[NET]: Speed up __alloc_skb()
From: Benjamin LaHaise <bcrl@kvack.org>
In __alloc_skb(), the use of skb_shinfo() which casts a u8 * to the
shared info structure results in gcc being forced to do a reload of the
pointer since it has no information on possible aliasing. Fix this by
using a pointer to refer to skb_shared_info.

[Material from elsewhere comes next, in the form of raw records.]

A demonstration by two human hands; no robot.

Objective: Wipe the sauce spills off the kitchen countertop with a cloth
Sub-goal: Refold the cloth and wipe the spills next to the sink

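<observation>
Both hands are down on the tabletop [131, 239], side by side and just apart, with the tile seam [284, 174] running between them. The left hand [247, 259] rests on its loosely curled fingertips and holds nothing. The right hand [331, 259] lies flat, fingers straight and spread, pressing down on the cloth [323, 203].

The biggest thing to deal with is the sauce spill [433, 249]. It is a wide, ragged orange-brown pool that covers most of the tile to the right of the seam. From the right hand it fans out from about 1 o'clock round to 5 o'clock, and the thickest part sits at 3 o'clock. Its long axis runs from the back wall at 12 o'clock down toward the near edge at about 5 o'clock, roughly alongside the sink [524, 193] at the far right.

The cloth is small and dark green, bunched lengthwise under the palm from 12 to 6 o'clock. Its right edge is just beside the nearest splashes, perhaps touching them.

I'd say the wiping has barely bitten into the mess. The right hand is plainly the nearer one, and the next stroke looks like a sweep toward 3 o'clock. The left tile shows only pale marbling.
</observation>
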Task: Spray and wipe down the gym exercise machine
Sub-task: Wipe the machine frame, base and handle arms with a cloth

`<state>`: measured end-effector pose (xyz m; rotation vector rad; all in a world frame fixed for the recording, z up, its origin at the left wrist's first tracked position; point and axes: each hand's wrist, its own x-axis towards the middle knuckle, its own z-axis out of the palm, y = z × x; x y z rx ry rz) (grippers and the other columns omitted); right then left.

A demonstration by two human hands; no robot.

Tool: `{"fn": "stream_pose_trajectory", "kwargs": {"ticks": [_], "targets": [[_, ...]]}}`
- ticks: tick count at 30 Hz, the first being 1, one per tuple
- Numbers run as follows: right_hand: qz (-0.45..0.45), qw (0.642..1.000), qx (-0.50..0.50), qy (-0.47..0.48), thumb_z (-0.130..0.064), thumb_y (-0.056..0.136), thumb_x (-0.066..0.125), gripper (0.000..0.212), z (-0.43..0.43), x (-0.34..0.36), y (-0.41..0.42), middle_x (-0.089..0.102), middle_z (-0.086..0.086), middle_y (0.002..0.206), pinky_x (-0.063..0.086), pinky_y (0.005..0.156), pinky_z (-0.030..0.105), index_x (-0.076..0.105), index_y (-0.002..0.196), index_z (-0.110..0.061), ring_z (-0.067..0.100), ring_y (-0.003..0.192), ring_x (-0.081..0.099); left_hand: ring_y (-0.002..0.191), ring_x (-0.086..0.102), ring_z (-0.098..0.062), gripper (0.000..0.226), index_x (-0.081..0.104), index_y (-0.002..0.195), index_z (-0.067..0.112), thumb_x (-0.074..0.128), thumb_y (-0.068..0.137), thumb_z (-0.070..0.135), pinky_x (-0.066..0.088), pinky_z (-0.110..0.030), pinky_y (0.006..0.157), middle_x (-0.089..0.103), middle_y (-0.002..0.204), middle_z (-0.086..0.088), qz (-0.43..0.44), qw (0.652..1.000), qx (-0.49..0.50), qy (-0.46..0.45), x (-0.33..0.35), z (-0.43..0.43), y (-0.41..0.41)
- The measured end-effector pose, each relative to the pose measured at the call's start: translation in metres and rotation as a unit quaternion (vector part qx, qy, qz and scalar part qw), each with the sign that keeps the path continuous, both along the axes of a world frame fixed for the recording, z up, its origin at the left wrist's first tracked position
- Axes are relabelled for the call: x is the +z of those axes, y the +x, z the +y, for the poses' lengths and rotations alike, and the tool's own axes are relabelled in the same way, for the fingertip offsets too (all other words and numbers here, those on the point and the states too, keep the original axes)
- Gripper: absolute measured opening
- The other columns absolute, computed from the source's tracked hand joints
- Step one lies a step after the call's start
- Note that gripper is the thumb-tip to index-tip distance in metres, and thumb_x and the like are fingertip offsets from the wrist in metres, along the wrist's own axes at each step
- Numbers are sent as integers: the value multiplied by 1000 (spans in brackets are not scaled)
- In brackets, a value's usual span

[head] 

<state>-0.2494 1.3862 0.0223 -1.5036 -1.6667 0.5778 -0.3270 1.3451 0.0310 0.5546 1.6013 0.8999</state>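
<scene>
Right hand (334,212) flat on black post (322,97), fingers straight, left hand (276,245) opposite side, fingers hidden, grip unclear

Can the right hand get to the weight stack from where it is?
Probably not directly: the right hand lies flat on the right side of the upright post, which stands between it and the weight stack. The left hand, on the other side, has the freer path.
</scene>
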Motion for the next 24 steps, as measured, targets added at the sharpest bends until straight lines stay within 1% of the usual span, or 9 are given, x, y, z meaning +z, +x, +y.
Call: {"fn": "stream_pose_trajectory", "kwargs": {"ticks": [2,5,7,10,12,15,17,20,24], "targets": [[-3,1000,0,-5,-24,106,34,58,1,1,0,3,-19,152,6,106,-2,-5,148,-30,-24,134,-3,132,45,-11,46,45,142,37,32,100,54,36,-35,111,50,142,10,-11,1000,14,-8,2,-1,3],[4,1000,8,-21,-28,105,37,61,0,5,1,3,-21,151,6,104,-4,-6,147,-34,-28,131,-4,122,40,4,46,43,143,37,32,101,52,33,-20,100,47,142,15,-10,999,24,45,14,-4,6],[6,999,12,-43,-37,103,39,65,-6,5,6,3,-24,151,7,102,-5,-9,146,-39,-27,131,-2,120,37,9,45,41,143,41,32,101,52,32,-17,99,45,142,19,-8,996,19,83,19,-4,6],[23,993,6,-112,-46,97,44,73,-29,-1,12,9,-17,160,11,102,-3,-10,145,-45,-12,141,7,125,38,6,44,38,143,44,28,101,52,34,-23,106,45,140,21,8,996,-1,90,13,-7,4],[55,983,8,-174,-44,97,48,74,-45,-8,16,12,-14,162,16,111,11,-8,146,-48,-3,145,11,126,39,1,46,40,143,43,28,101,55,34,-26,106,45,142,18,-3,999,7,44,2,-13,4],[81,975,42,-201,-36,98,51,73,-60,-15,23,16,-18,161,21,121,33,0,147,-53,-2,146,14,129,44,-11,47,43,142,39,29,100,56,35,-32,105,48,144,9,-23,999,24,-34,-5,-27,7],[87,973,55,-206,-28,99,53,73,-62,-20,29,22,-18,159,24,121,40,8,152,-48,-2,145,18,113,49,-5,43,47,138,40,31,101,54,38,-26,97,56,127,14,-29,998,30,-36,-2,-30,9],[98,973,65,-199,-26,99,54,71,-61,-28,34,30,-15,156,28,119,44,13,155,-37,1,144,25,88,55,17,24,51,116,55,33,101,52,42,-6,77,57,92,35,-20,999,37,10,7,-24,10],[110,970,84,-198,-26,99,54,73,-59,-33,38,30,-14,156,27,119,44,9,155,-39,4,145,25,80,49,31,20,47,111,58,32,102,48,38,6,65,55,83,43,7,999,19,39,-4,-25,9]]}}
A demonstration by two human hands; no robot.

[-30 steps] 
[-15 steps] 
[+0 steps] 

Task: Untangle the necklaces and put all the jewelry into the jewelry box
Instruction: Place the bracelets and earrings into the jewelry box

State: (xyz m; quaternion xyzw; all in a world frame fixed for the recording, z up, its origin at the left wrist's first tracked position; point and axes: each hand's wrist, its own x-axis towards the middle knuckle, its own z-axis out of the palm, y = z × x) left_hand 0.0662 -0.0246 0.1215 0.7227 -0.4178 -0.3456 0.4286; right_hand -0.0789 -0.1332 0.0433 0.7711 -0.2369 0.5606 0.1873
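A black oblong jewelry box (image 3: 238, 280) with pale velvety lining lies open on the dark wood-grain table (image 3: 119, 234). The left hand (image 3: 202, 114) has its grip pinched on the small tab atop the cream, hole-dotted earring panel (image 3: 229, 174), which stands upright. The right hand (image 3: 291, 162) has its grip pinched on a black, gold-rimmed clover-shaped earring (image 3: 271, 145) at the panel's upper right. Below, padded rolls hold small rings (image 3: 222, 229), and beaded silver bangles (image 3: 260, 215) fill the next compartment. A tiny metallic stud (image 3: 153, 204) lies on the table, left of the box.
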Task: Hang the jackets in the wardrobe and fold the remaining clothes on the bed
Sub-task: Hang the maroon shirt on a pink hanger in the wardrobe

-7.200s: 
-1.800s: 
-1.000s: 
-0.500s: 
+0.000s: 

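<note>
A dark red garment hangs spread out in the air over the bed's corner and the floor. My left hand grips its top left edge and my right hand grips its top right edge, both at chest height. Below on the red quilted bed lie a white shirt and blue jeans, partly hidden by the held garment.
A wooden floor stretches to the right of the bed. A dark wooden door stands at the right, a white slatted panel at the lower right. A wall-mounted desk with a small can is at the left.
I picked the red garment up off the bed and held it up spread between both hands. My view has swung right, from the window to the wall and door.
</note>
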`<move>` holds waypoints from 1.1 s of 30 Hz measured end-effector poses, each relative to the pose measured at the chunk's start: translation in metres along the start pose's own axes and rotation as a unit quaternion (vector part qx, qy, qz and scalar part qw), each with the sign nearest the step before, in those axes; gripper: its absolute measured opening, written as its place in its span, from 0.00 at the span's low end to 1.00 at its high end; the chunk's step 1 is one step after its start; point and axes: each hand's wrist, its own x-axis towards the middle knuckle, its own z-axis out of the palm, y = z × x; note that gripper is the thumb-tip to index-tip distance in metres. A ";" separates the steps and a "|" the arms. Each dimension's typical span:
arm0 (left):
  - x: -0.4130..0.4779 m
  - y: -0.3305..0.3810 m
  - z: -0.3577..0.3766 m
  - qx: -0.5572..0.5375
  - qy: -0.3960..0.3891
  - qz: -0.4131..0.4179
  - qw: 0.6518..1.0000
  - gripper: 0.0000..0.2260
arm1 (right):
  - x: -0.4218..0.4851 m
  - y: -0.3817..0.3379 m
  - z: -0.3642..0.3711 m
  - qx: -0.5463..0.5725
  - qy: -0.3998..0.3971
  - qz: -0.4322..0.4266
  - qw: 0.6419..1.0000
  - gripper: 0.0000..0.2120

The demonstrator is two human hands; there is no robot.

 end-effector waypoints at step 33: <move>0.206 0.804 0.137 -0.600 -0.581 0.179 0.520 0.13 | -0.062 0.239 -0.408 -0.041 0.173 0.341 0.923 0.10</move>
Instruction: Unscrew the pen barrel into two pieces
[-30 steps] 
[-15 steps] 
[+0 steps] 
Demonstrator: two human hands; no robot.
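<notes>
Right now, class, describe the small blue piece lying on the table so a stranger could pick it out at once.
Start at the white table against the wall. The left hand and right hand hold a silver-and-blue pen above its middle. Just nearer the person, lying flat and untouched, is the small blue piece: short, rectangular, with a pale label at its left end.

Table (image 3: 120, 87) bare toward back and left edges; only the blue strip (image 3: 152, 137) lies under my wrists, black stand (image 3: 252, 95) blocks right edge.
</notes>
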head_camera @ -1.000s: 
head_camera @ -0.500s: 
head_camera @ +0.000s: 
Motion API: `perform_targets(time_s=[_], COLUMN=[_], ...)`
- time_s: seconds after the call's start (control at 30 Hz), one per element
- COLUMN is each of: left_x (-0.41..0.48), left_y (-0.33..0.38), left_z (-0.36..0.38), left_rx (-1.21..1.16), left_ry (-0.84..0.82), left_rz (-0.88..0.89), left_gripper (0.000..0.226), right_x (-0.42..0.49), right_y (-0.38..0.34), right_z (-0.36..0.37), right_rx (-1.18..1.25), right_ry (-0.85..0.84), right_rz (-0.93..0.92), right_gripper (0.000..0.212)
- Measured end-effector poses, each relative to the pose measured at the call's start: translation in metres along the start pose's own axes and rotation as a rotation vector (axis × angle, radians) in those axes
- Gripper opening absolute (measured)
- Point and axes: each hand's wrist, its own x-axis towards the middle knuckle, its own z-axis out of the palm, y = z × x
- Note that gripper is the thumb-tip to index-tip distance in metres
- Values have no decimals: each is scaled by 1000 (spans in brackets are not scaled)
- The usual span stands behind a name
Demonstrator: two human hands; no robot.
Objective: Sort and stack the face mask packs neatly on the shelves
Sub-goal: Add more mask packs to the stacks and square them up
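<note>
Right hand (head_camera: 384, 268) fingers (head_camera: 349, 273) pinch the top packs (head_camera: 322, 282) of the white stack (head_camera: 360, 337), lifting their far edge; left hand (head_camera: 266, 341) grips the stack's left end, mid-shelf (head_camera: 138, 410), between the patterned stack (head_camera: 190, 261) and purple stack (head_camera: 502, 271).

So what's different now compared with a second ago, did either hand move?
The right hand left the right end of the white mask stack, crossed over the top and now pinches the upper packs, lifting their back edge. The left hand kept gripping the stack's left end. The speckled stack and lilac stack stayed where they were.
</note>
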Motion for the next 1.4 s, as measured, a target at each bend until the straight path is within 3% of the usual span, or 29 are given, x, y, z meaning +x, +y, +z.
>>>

By initializing skb_shared_info sequentially, the write combining buffers
can reduce the number of memory transactions to a single write. Reorder
the initialization in __alloc_skb() to match the structure definition.
There is also an alignment issue on 64 bit systems with skb_shared_info
by converting nr_frags to a short everything packs up nicely.
Also, pass the slab cache pointer according to the fclone flag instead
of using two almost identical function calls.
This raises bw_unix performance up to a peak of 707KB/s when combined
with the spinlock patch. It should help other networking protocols, too.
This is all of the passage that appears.